§ **HOW TO COMPLETE THIS TASK**
The full listing, reproduced exactly, is what the response must contain.

§ **THE DATA**

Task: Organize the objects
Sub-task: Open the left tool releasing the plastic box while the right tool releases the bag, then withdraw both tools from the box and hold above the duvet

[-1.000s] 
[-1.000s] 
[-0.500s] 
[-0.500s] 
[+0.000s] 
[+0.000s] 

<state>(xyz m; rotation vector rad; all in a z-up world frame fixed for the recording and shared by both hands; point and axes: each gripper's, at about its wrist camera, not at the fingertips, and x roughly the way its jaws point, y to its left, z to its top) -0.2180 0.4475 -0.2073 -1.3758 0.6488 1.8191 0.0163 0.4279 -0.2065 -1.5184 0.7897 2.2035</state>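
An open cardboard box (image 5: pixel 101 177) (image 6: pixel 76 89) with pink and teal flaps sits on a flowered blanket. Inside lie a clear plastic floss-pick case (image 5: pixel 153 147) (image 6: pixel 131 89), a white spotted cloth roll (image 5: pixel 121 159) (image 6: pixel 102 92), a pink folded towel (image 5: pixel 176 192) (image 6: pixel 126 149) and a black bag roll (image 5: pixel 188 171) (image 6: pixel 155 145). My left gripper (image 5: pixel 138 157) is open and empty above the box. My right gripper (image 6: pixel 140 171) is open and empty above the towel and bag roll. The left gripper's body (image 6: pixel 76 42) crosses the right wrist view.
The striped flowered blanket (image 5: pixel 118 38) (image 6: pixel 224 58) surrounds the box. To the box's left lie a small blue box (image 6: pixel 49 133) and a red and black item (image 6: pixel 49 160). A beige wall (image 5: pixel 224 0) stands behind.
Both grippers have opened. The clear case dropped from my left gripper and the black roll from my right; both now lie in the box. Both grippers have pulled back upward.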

§ **EXERCISE SOLUTION**
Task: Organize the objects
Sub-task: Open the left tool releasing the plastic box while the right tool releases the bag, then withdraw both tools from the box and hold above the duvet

[-1.000s] 
[-1.000s] 
[-0.500s] 
[-0.500s] 
[+0.000s] 
[+0.000s] 

<state>(xyz m; rotation vector rad; all in a z-up world frame fixed for the recording and shared by both hands; point and axes: each gripper's, at about its wrist camera, not at the fingertips, and x roughly the way its jaws point, y to its left, z to its top) -0.2180 0.4475 -0.2073 -1.3758 0.6488 1.8191 0.0163 0.4279 -0.2065 -1.5184 0.7897 2.2035</state>
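An open cardboard box (image 5: pixel 101 177) (image 6: pixel 76 89) with pink and teal flaps sits on a flowered blanket. Inside lie a clear plastic floss-pick case (image 5: pixel 153 147) (image 6: pixel 131 89), a white spotted cloth roll (image 5: pixel 121 159) (image 6: pixel 102 92), a pink folded towel (image 5: pixel 176 192) (image 6: pixel 126 149) and a black bag roll (image 5: pixel 188 171) (image 6: pixel 155 145). My left gripper (image 5: pixel 138 157) is open and empty above the box. My right gripper (image 6: pixel 140 171) is open and empty above the towel and bag roll. The left gripper's body (image 6: pixel 76 42) crosses the right wrist view.
The striped flowered blanket (image 5: pixel 118 38) (image 6: pixel 224 58) surrounds the box. To the box's left lie a small blue box (image 6: pixel 49 133) and a red and black item (image 6: pixel 49 160). A beige wall (image 5: pixel 224 0) stands behind.
Both grippers have opened. The clear case dropped from my left gripper and the black roll from my right; both now lie in the box. Both grippers have pulled back upward.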

No more work is required for the exercise.